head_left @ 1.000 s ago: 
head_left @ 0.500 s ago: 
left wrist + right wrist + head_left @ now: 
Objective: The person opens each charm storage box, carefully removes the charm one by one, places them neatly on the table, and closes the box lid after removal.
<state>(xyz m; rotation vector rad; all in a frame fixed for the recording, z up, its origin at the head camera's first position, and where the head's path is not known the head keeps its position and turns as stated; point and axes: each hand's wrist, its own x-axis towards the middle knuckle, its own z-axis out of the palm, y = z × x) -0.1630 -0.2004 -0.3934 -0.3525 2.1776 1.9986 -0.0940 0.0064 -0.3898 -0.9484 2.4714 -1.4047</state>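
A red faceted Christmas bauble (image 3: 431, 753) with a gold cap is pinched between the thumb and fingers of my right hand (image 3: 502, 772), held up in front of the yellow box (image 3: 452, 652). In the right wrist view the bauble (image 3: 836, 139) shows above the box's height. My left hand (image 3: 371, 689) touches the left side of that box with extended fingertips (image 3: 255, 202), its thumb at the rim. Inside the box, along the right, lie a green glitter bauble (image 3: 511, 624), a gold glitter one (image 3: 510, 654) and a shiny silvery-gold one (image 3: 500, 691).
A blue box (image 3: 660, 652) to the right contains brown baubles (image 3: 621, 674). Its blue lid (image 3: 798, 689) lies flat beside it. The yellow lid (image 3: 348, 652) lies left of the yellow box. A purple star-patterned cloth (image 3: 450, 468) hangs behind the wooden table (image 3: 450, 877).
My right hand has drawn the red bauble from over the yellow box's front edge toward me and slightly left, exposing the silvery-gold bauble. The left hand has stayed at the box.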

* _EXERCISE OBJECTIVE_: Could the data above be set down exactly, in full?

* _TASK RESPONSE_:
head_left @ 1.000 s ago: 
head_left @ 0.500 s ago: 
left wrist + right wrist + head_left @ now: 
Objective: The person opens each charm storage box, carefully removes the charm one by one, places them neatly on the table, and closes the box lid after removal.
<state>(xyz m; rotation vector rad; all in a frame fixed for the recording, z up, its origin at the head camera's first position, and where the head's path is not known the head keeps its position and turns as stated; point and axes: each hand's wrist, its own x-axis towards the middle knuckle, its own z-axis out of the palm, y = z × x) -0.1630 -0.2004 -0.3934 -0.3525 2.1776 1.9986 -0.0940 0.0064 -0.3898 -0.9484 2.4714 -1.4047</state>
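A red faceted Christmas bauble (image 3: 431, 753) with a gold cap is pinched between the thumb and fingers of my right hand (image 3: 502, 772), held up in front of the yellow box (image 3: 452, 652). In the right wrist view the bauble (image 3: 836, 139) shows above the box's height. My left hand (image 3: 371, 689) touches the left side of that box with extended fingertips (image 3: 255, 202), its thumb at the rim. Inside the box, along the right, lie a green glitter bauble (image 3: 511, 624), a gold glitter one (image 3: 510, 654) and a shiny silvery-gold one (image 3: 500, 691).
A blue box (image 3: 660, 652) to the right contains brown baubles (image 3: 621, 674). Its blue lid (image 3: 798, 689) lies flat beside it. The yellow lid (image 3: 348, 652) lies left of the yellow box. A purple star-patterned cloth (image 3: 450, 468) hangs behind the wooden table (image 3: 450, 877).
My right hand has drawn the red bauble from over the yellow box's front edge toward me and slightly left, exposing the silvery-gold bauble. The left hand has stayed at the box.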

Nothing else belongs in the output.